Iowa gets nearly a quarter of its power from wind energy, a higher percentage than any other state in the nation. It’s on track to get as much as 50 percent of its power from the wind when a 448-turbine, $1.9 billion MidAmerican Energy project is completed in 2015 and the cross-state Rock Island Clean Line project to deliver the energy is done in 2017, said Harold Prior, executive director of the Iowa Wind Energy Association.
“Not all of that energy would be used in-state; much of it would be for export,” Prior said. “But that’s the type of investment we’re seeing.”
Fueling that investment is the federal production tax credit, which rebates energy producers 2.3 cents per kilowatt-hour for investment in certain types of renewable fuels for 10 years.
Congress passed a one-year extension in 2012. The extension allows the rebate for projects that meet certain construction completion standards even if the projects aren’t completed until later, so the MidAmerican project is expected to qualify even though all the turbines aren’t expected to be up and running until sometime in 2015.
The extension was the result of an intense round of lobbying by wind interests and lawmakers from states, including Iowa and Texas, that have comparatively robust wind-energy industries.
But some in Congress see the tax credit as propping up an industry that should be standing on its own now.
“We are writing to urge you to allow the wind production tax credit to expire at the end of 2013,” begins a letter U.S. Rep.

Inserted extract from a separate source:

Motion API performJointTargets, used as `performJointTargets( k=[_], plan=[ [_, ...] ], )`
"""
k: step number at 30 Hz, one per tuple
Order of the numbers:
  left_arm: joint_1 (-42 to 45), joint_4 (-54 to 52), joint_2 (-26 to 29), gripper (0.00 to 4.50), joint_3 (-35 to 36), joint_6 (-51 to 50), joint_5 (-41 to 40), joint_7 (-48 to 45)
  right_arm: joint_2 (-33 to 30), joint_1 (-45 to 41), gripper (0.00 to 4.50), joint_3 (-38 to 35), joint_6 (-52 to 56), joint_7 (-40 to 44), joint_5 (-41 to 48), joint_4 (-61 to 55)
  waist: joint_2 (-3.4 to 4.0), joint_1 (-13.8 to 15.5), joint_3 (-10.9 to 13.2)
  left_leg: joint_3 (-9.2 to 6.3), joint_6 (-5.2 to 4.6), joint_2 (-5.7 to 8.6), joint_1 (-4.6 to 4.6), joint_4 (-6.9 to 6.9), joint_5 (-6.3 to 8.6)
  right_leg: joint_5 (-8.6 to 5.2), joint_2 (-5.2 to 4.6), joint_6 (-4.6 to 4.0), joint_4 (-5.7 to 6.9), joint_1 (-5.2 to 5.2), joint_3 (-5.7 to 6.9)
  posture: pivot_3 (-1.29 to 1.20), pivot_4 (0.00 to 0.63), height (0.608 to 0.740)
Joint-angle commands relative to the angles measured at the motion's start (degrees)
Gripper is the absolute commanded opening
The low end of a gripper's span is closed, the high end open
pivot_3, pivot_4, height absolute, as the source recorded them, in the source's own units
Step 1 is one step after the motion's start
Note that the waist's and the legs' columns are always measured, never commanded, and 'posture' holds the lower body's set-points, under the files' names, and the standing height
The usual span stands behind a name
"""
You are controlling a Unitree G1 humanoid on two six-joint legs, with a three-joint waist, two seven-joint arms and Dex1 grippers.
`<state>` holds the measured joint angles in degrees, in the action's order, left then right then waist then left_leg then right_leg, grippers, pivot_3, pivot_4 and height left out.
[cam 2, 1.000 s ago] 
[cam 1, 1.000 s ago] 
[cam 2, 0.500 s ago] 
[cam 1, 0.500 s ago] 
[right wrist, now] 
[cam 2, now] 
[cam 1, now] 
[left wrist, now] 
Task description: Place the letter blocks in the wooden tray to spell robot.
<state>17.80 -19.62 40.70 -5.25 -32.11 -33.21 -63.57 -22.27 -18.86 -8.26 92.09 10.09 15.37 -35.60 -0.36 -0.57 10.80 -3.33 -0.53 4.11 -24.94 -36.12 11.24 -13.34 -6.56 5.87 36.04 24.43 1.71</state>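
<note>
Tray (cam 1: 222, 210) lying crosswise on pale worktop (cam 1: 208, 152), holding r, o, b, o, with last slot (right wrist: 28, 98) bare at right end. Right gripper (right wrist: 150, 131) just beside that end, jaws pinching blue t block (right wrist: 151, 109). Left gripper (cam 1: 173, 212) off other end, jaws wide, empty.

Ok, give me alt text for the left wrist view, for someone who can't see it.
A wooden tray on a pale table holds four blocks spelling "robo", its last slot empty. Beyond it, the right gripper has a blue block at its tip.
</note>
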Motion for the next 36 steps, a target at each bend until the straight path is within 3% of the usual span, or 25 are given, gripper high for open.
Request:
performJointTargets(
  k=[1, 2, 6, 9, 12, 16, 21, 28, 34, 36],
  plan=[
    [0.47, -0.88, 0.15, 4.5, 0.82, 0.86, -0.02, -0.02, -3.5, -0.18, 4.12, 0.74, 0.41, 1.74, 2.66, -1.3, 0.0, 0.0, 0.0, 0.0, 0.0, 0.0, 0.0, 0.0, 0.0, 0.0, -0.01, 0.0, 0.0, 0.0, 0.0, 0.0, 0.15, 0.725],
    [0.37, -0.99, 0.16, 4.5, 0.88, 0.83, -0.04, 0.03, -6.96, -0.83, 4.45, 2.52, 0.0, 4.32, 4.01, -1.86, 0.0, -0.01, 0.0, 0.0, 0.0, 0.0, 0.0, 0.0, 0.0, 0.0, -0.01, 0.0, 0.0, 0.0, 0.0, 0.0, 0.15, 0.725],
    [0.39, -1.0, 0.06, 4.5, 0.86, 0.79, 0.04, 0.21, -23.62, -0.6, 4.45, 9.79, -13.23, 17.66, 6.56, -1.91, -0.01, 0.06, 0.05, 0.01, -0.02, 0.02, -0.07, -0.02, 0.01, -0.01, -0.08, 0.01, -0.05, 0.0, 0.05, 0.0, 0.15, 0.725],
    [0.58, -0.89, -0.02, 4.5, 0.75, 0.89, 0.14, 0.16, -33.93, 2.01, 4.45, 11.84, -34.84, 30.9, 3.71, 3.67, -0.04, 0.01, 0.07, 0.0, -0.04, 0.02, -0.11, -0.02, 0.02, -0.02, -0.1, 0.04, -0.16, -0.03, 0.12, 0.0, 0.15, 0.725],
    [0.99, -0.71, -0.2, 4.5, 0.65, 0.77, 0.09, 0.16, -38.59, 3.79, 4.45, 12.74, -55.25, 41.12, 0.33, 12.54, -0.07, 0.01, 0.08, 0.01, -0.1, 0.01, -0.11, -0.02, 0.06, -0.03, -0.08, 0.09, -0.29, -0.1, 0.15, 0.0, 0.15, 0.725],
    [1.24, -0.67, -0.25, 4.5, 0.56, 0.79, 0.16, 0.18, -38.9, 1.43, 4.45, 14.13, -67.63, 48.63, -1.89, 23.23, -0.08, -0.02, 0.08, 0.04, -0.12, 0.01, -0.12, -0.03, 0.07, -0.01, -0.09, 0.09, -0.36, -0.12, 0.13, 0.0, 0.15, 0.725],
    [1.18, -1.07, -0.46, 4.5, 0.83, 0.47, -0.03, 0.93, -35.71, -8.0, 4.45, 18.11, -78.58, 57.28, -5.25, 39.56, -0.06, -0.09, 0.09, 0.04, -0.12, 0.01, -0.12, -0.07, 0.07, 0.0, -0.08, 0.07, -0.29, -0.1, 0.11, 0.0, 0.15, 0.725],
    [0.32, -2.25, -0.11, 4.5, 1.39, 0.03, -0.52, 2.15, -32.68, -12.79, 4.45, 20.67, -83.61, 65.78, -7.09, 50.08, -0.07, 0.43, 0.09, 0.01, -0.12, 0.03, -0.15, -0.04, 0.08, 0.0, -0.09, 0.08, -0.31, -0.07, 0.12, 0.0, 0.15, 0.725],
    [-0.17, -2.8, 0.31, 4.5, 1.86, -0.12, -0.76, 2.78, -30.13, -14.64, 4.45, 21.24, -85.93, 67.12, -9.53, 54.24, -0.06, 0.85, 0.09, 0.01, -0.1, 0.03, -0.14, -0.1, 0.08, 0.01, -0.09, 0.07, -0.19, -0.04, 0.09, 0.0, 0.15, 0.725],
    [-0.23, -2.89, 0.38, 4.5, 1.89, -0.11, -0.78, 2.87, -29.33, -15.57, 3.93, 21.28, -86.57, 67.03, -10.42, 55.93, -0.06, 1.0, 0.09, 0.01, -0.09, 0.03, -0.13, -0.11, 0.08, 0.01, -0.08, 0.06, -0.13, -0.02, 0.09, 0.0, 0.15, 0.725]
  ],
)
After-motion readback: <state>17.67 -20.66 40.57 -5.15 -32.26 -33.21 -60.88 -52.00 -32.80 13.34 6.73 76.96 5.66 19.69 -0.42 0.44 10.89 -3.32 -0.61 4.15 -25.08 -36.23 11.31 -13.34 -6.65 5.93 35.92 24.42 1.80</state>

Mike Pompeo, R-Kan., written to the chairman of the House Ways and Means Committee earlier this month. The letter was signed by 52 of his colleagues — Republicans and Democrats — including some from Texas, Illinois and Colorado.
“The growth in wind is driven not by market demand,” Pompeo continues in the letter, “but by a combination of state renewable portfolio standards and a tax credit that is now more valuable than the price of electricity the plants actually generate.”

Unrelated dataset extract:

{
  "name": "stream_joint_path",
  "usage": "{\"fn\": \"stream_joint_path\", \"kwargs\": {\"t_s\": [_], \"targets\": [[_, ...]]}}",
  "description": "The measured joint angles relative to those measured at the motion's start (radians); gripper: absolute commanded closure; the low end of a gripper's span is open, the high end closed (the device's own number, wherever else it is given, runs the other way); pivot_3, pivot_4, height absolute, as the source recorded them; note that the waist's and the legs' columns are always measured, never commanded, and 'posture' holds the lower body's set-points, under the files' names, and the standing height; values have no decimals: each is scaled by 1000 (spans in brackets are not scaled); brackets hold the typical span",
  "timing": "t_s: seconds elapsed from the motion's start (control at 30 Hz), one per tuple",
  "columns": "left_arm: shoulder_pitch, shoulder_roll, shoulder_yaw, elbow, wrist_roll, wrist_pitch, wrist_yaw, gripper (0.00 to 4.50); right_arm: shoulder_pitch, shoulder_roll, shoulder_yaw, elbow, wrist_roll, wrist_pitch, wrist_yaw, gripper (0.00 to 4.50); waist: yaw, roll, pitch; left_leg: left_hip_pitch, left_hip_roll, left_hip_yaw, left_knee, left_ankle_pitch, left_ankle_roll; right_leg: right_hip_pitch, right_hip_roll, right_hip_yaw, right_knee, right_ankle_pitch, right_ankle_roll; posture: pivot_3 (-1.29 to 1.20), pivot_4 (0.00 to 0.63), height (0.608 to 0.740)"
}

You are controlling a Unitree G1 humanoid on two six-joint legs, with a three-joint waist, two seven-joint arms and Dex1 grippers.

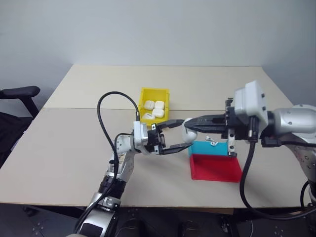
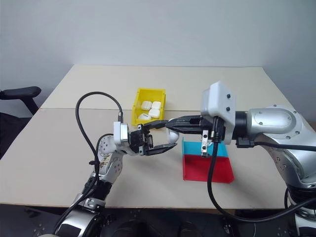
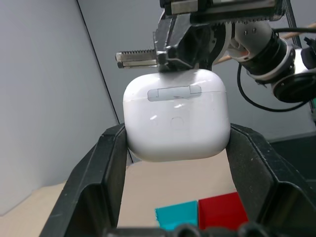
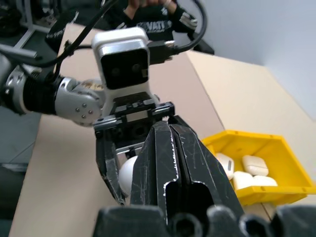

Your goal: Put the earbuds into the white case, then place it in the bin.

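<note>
The left gripper [image 1: 174, 136] holds the white case [image 3: 176, 114] in the air above the middle of the table [image 1: 74, 148], in front of the teal tray [image 1: 203, 147] and the red tray [image 1: 215, 168]; its two black fingers [image 3: 101, 168] press on the two narrow sides of the case, with the lid seam turned up. The right gripper [image 2: 173, 124] has its fingers pressed together with nothing between them, and its tips meet the top of the case at the lid. The earbuds [image 1: 212, 143] seem to lie in the teal tray as small white pieces, but they are too small to be sure. The bin [image 1: 153, 105] stands behind, toward the far edge of the table, and already has several white cases inside. The case looks light, hard and glossy, so I judge it can slip or turn between smooth fingers when the lid is pushed. The best hold is low on the flat sides, below the seam, so the lid stays free to swing.
</note>
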Motion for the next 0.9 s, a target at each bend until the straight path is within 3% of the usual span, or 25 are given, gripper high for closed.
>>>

A renewable portfolio standard is a requirement that a certain percentage of energy consumed in the state is produced from renewable sources. Gov. Terry Branstad made Iowa the first state to require wind energy as part of its portfolio during the farm crisis in the 1980s.
Iowa’s U.S. Sen. Charles Grassley is known as the “father of the wind tax credit,” having sponsored the first-ever provision enacted in 1992, and he is working to expand it as chairman of the Senate Finance Committee.

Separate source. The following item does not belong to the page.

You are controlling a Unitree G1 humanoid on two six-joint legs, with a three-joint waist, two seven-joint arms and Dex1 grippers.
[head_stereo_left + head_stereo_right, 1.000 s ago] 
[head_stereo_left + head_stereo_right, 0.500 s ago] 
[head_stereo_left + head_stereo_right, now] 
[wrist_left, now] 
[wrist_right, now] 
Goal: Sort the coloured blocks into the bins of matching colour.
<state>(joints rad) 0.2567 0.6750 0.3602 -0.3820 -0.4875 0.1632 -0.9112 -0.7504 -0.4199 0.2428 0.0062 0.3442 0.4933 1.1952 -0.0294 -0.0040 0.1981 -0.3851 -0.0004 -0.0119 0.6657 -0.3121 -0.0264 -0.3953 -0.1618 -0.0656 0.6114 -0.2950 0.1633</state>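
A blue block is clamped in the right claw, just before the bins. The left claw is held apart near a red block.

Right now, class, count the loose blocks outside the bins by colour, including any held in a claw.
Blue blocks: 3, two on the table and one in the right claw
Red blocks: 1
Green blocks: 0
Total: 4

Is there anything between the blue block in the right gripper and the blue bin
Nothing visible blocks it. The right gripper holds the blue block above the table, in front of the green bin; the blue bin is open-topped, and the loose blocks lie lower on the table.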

He said that because the wind tax was extended as part of a deal that extended other tax credits, it should be safe.
“I don’t think you’re going to separate out any one of the extenders. Cellulosic ethanol is one, biodiesel is another one, then you got the wind energy, and then there’s 47 others,” he said. “I think they all go together, and if we can’t get something done by the end of the year, we’ll go into next year and make it retroactive, just like we have in the past.”
But David Swenson, an economist at Iowa State University, isn’t so sure. He said a move to do away with subsidies generally, and the lower cost of electricity thanks to increased natural gas production, specifically, is trouble for subsidized energy programs.
“We have a long-term unwinding of subsidies in the U.S.,” Swenson said. “We are trimming SNAP (food stamps), we are moving away from direct payments to farmers, earmarks are a thing of the past, and a wide range of industrial benefits have been whittled down. Natural gas has totally changed the economics of energy and policy attitudes. That factor is affecting a very wide range of activities and will continue to over the next decade at least.”
Prior, the wind-energy lobbyist, said that if Congress kills the wind tax credit, “they’re getting into the business of picking winners and losers, which is what they all say they don’t want to do.”
He estimates the wind-energy industry is Iowa accounts for 3,000 jobs worth a combined payroll upward of $70 million a year, and landowners make roughly $12.6 million a year in lease payments hosting turbines on their land.
“These things do make a difference,” Branstad said. “Whether it’s the (Renewable Fuel Standard) or the wind tax credit, we lobbied hard for that extension, and now we have MidAmerican investing $1.9 billion in a new wind farm. It’s a good thing for the environment, it’s a good thing for jobs, and it provides additional income for farmers, too, who have turbines on their land.”